Fehmi Koru: İktidar ve yakın çevresinin iletişim yanlışları giderek kendi aleyhlerine bir hava oluşturuyor…

Genel Mar 04, 2023 Yorum Yok

Fehmi Koru*

Deprem felaketi sonrasında evvelkinden daha Çok yerli-yabancı yayına göz atma muhtaçlığı hissediyorum. Televizyon haberlerini izlemek de daha Çok vaktimi alıyor. Günümün neredeyse yarısını ‘deprem’ üzerine yazılanlar ve söylenenler işgal ediyor.

İşte bu sebeple, Beyaz Parti’nin prestij ettiği gazetelerde karşıma çıkan yazılarda ince ince kendilerine yanıt yetiştirilen tipten garip tezlerden neden haberdar olmadığımı anlamakta zorlanıyorum.

Tabii o Cin savlara karşılık olsun diye iktidar sözcülerinin her fırsatta lisana getirdikleri suçlamalar da aklımı karıştırıyor benim.

Herhalde aklı karışan bir Biricik ben değilim, diğerleri da var.

O savları ortaya atanların isimlerini yazıp söylem etseler ya. Kim olduğunu yalnız kendilerinin bildiği bir grup insanların yapıtı olmalı o garip iddialar…

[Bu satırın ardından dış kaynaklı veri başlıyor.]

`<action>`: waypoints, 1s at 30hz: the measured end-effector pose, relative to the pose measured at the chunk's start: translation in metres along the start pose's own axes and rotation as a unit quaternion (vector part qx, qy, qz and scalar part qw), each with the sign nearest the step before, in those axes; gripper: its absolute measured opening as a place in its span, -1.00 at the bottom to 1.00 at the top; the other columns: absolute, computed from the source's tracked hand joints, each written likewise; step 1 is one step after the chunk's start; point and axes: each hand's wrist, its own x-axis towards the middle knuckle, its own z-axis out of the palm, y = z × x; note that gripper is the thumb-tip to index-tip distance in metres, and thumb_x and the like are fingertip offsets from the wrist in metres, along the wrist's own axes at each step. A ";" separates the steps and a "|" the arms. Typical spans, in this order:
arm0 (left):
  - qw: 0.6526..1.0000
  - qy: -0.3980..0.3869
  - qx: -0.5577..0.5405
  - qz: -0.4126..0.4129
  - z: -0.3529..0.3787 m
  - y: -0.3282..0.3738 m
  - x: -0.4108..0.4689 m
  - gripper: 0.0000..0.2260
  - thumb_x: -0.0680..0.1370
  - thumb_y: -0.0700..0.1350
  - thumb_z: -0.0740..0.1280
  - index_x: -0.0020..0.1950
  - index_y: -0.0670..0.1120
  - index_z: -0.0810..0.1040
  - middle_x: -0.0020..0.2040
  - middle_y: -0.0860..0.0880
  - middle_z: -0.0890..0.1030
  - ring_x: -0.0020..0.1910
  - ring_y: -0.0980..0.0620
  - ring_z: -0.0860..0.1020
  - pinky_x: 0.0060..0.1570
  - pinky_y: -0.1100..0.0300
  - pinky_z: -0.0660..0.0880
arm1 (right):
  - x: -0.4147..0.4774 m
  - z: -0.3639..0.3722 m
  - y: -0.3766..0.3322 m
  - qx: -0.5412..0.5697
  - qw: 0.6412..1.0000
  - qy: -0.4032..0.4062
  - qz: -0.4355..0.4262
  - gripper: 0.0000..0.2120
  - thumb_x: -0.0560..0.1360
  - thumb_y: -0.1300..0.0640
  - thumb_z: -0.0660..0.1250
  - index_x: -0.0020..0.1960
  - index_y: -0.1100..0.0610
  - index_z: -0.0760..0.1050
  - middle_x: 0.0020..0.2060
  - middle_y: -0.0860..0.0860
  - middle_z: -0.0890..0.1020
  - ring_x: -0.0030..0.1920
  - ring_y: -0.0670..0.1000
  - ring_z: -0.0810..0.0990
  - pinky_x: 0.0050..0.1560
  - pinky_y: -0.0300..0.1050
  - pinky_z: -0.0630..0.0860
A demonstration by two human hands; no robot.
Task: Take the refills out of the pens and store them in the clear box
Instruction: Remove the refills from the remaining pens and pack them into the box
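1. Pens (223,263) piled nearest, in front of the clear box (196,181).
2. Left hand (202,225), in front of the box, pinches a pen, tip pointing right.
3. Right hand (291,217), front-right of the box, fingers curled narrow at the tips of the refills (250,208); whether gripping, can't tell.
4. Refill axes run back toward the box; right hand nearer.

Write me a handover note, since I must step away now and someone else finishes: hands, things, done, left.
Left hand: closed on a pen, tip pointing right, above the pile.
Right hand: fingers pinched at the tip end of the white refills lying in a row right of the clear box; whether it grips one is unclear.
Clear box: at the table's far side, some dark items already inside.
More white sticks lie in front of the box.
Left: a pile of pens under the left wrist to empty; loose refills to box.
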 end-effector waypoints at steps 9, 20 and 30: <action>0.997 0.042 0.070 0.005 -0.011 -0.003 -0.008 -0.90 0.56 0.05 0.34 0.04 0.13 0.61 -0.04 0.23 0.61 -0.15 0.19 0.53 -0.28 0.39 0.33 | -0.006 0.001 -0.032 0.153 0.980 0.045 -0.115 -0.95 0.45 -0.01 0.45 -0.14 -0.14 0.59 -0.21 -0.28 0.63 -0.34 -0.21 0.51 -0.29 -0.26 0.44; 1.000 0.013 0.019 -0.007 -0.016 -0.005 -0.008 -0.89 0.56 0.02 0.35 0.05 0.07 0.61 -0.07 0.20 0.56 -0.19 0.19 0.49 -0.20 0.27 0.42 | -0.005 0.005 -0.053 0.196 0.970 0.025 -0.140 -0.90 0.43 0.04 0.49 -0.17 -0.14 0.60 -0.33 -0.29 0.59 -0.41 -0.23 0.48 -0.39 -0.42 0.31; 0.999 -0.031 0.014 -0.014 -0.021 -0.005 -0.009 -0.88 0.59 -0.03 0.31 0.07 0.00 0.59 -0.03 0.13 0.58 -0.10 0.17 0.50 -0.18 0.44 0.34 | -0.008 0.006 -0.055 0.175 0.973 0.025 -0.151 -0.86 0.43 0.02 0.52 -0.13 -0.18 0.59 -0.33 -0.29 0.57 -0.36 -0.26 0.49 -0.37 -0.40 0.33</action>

Şimdi sizler de meraklanmışsınızdır diye, evvelki gün, Türkiye gazetesinden bir köşe yazısının argümanları paylaştığı kısmı sunayım:


Görüyorsunuz, birileri ‘yazmış’, birileri ‘demiş’ diye aktarılıyor sonradan palavra çıktığı anlaşılan o Tuhaf savlar.

Halt etmiş o palavraları söyleyen yahut yazanlar…

İyi de, okuduğum gazetelerde yazılarını okuduğum müelliflerden hiçbiri böylesine gerçek dışı şeyler yazmış değil. Ekranlara çıkıp kamuoyunu bilgilendiren ilim insanları ile o bilgiler üzerine yorum yapanlar da o denli. Hepsi aklı başında görüşler açıklamaktalar.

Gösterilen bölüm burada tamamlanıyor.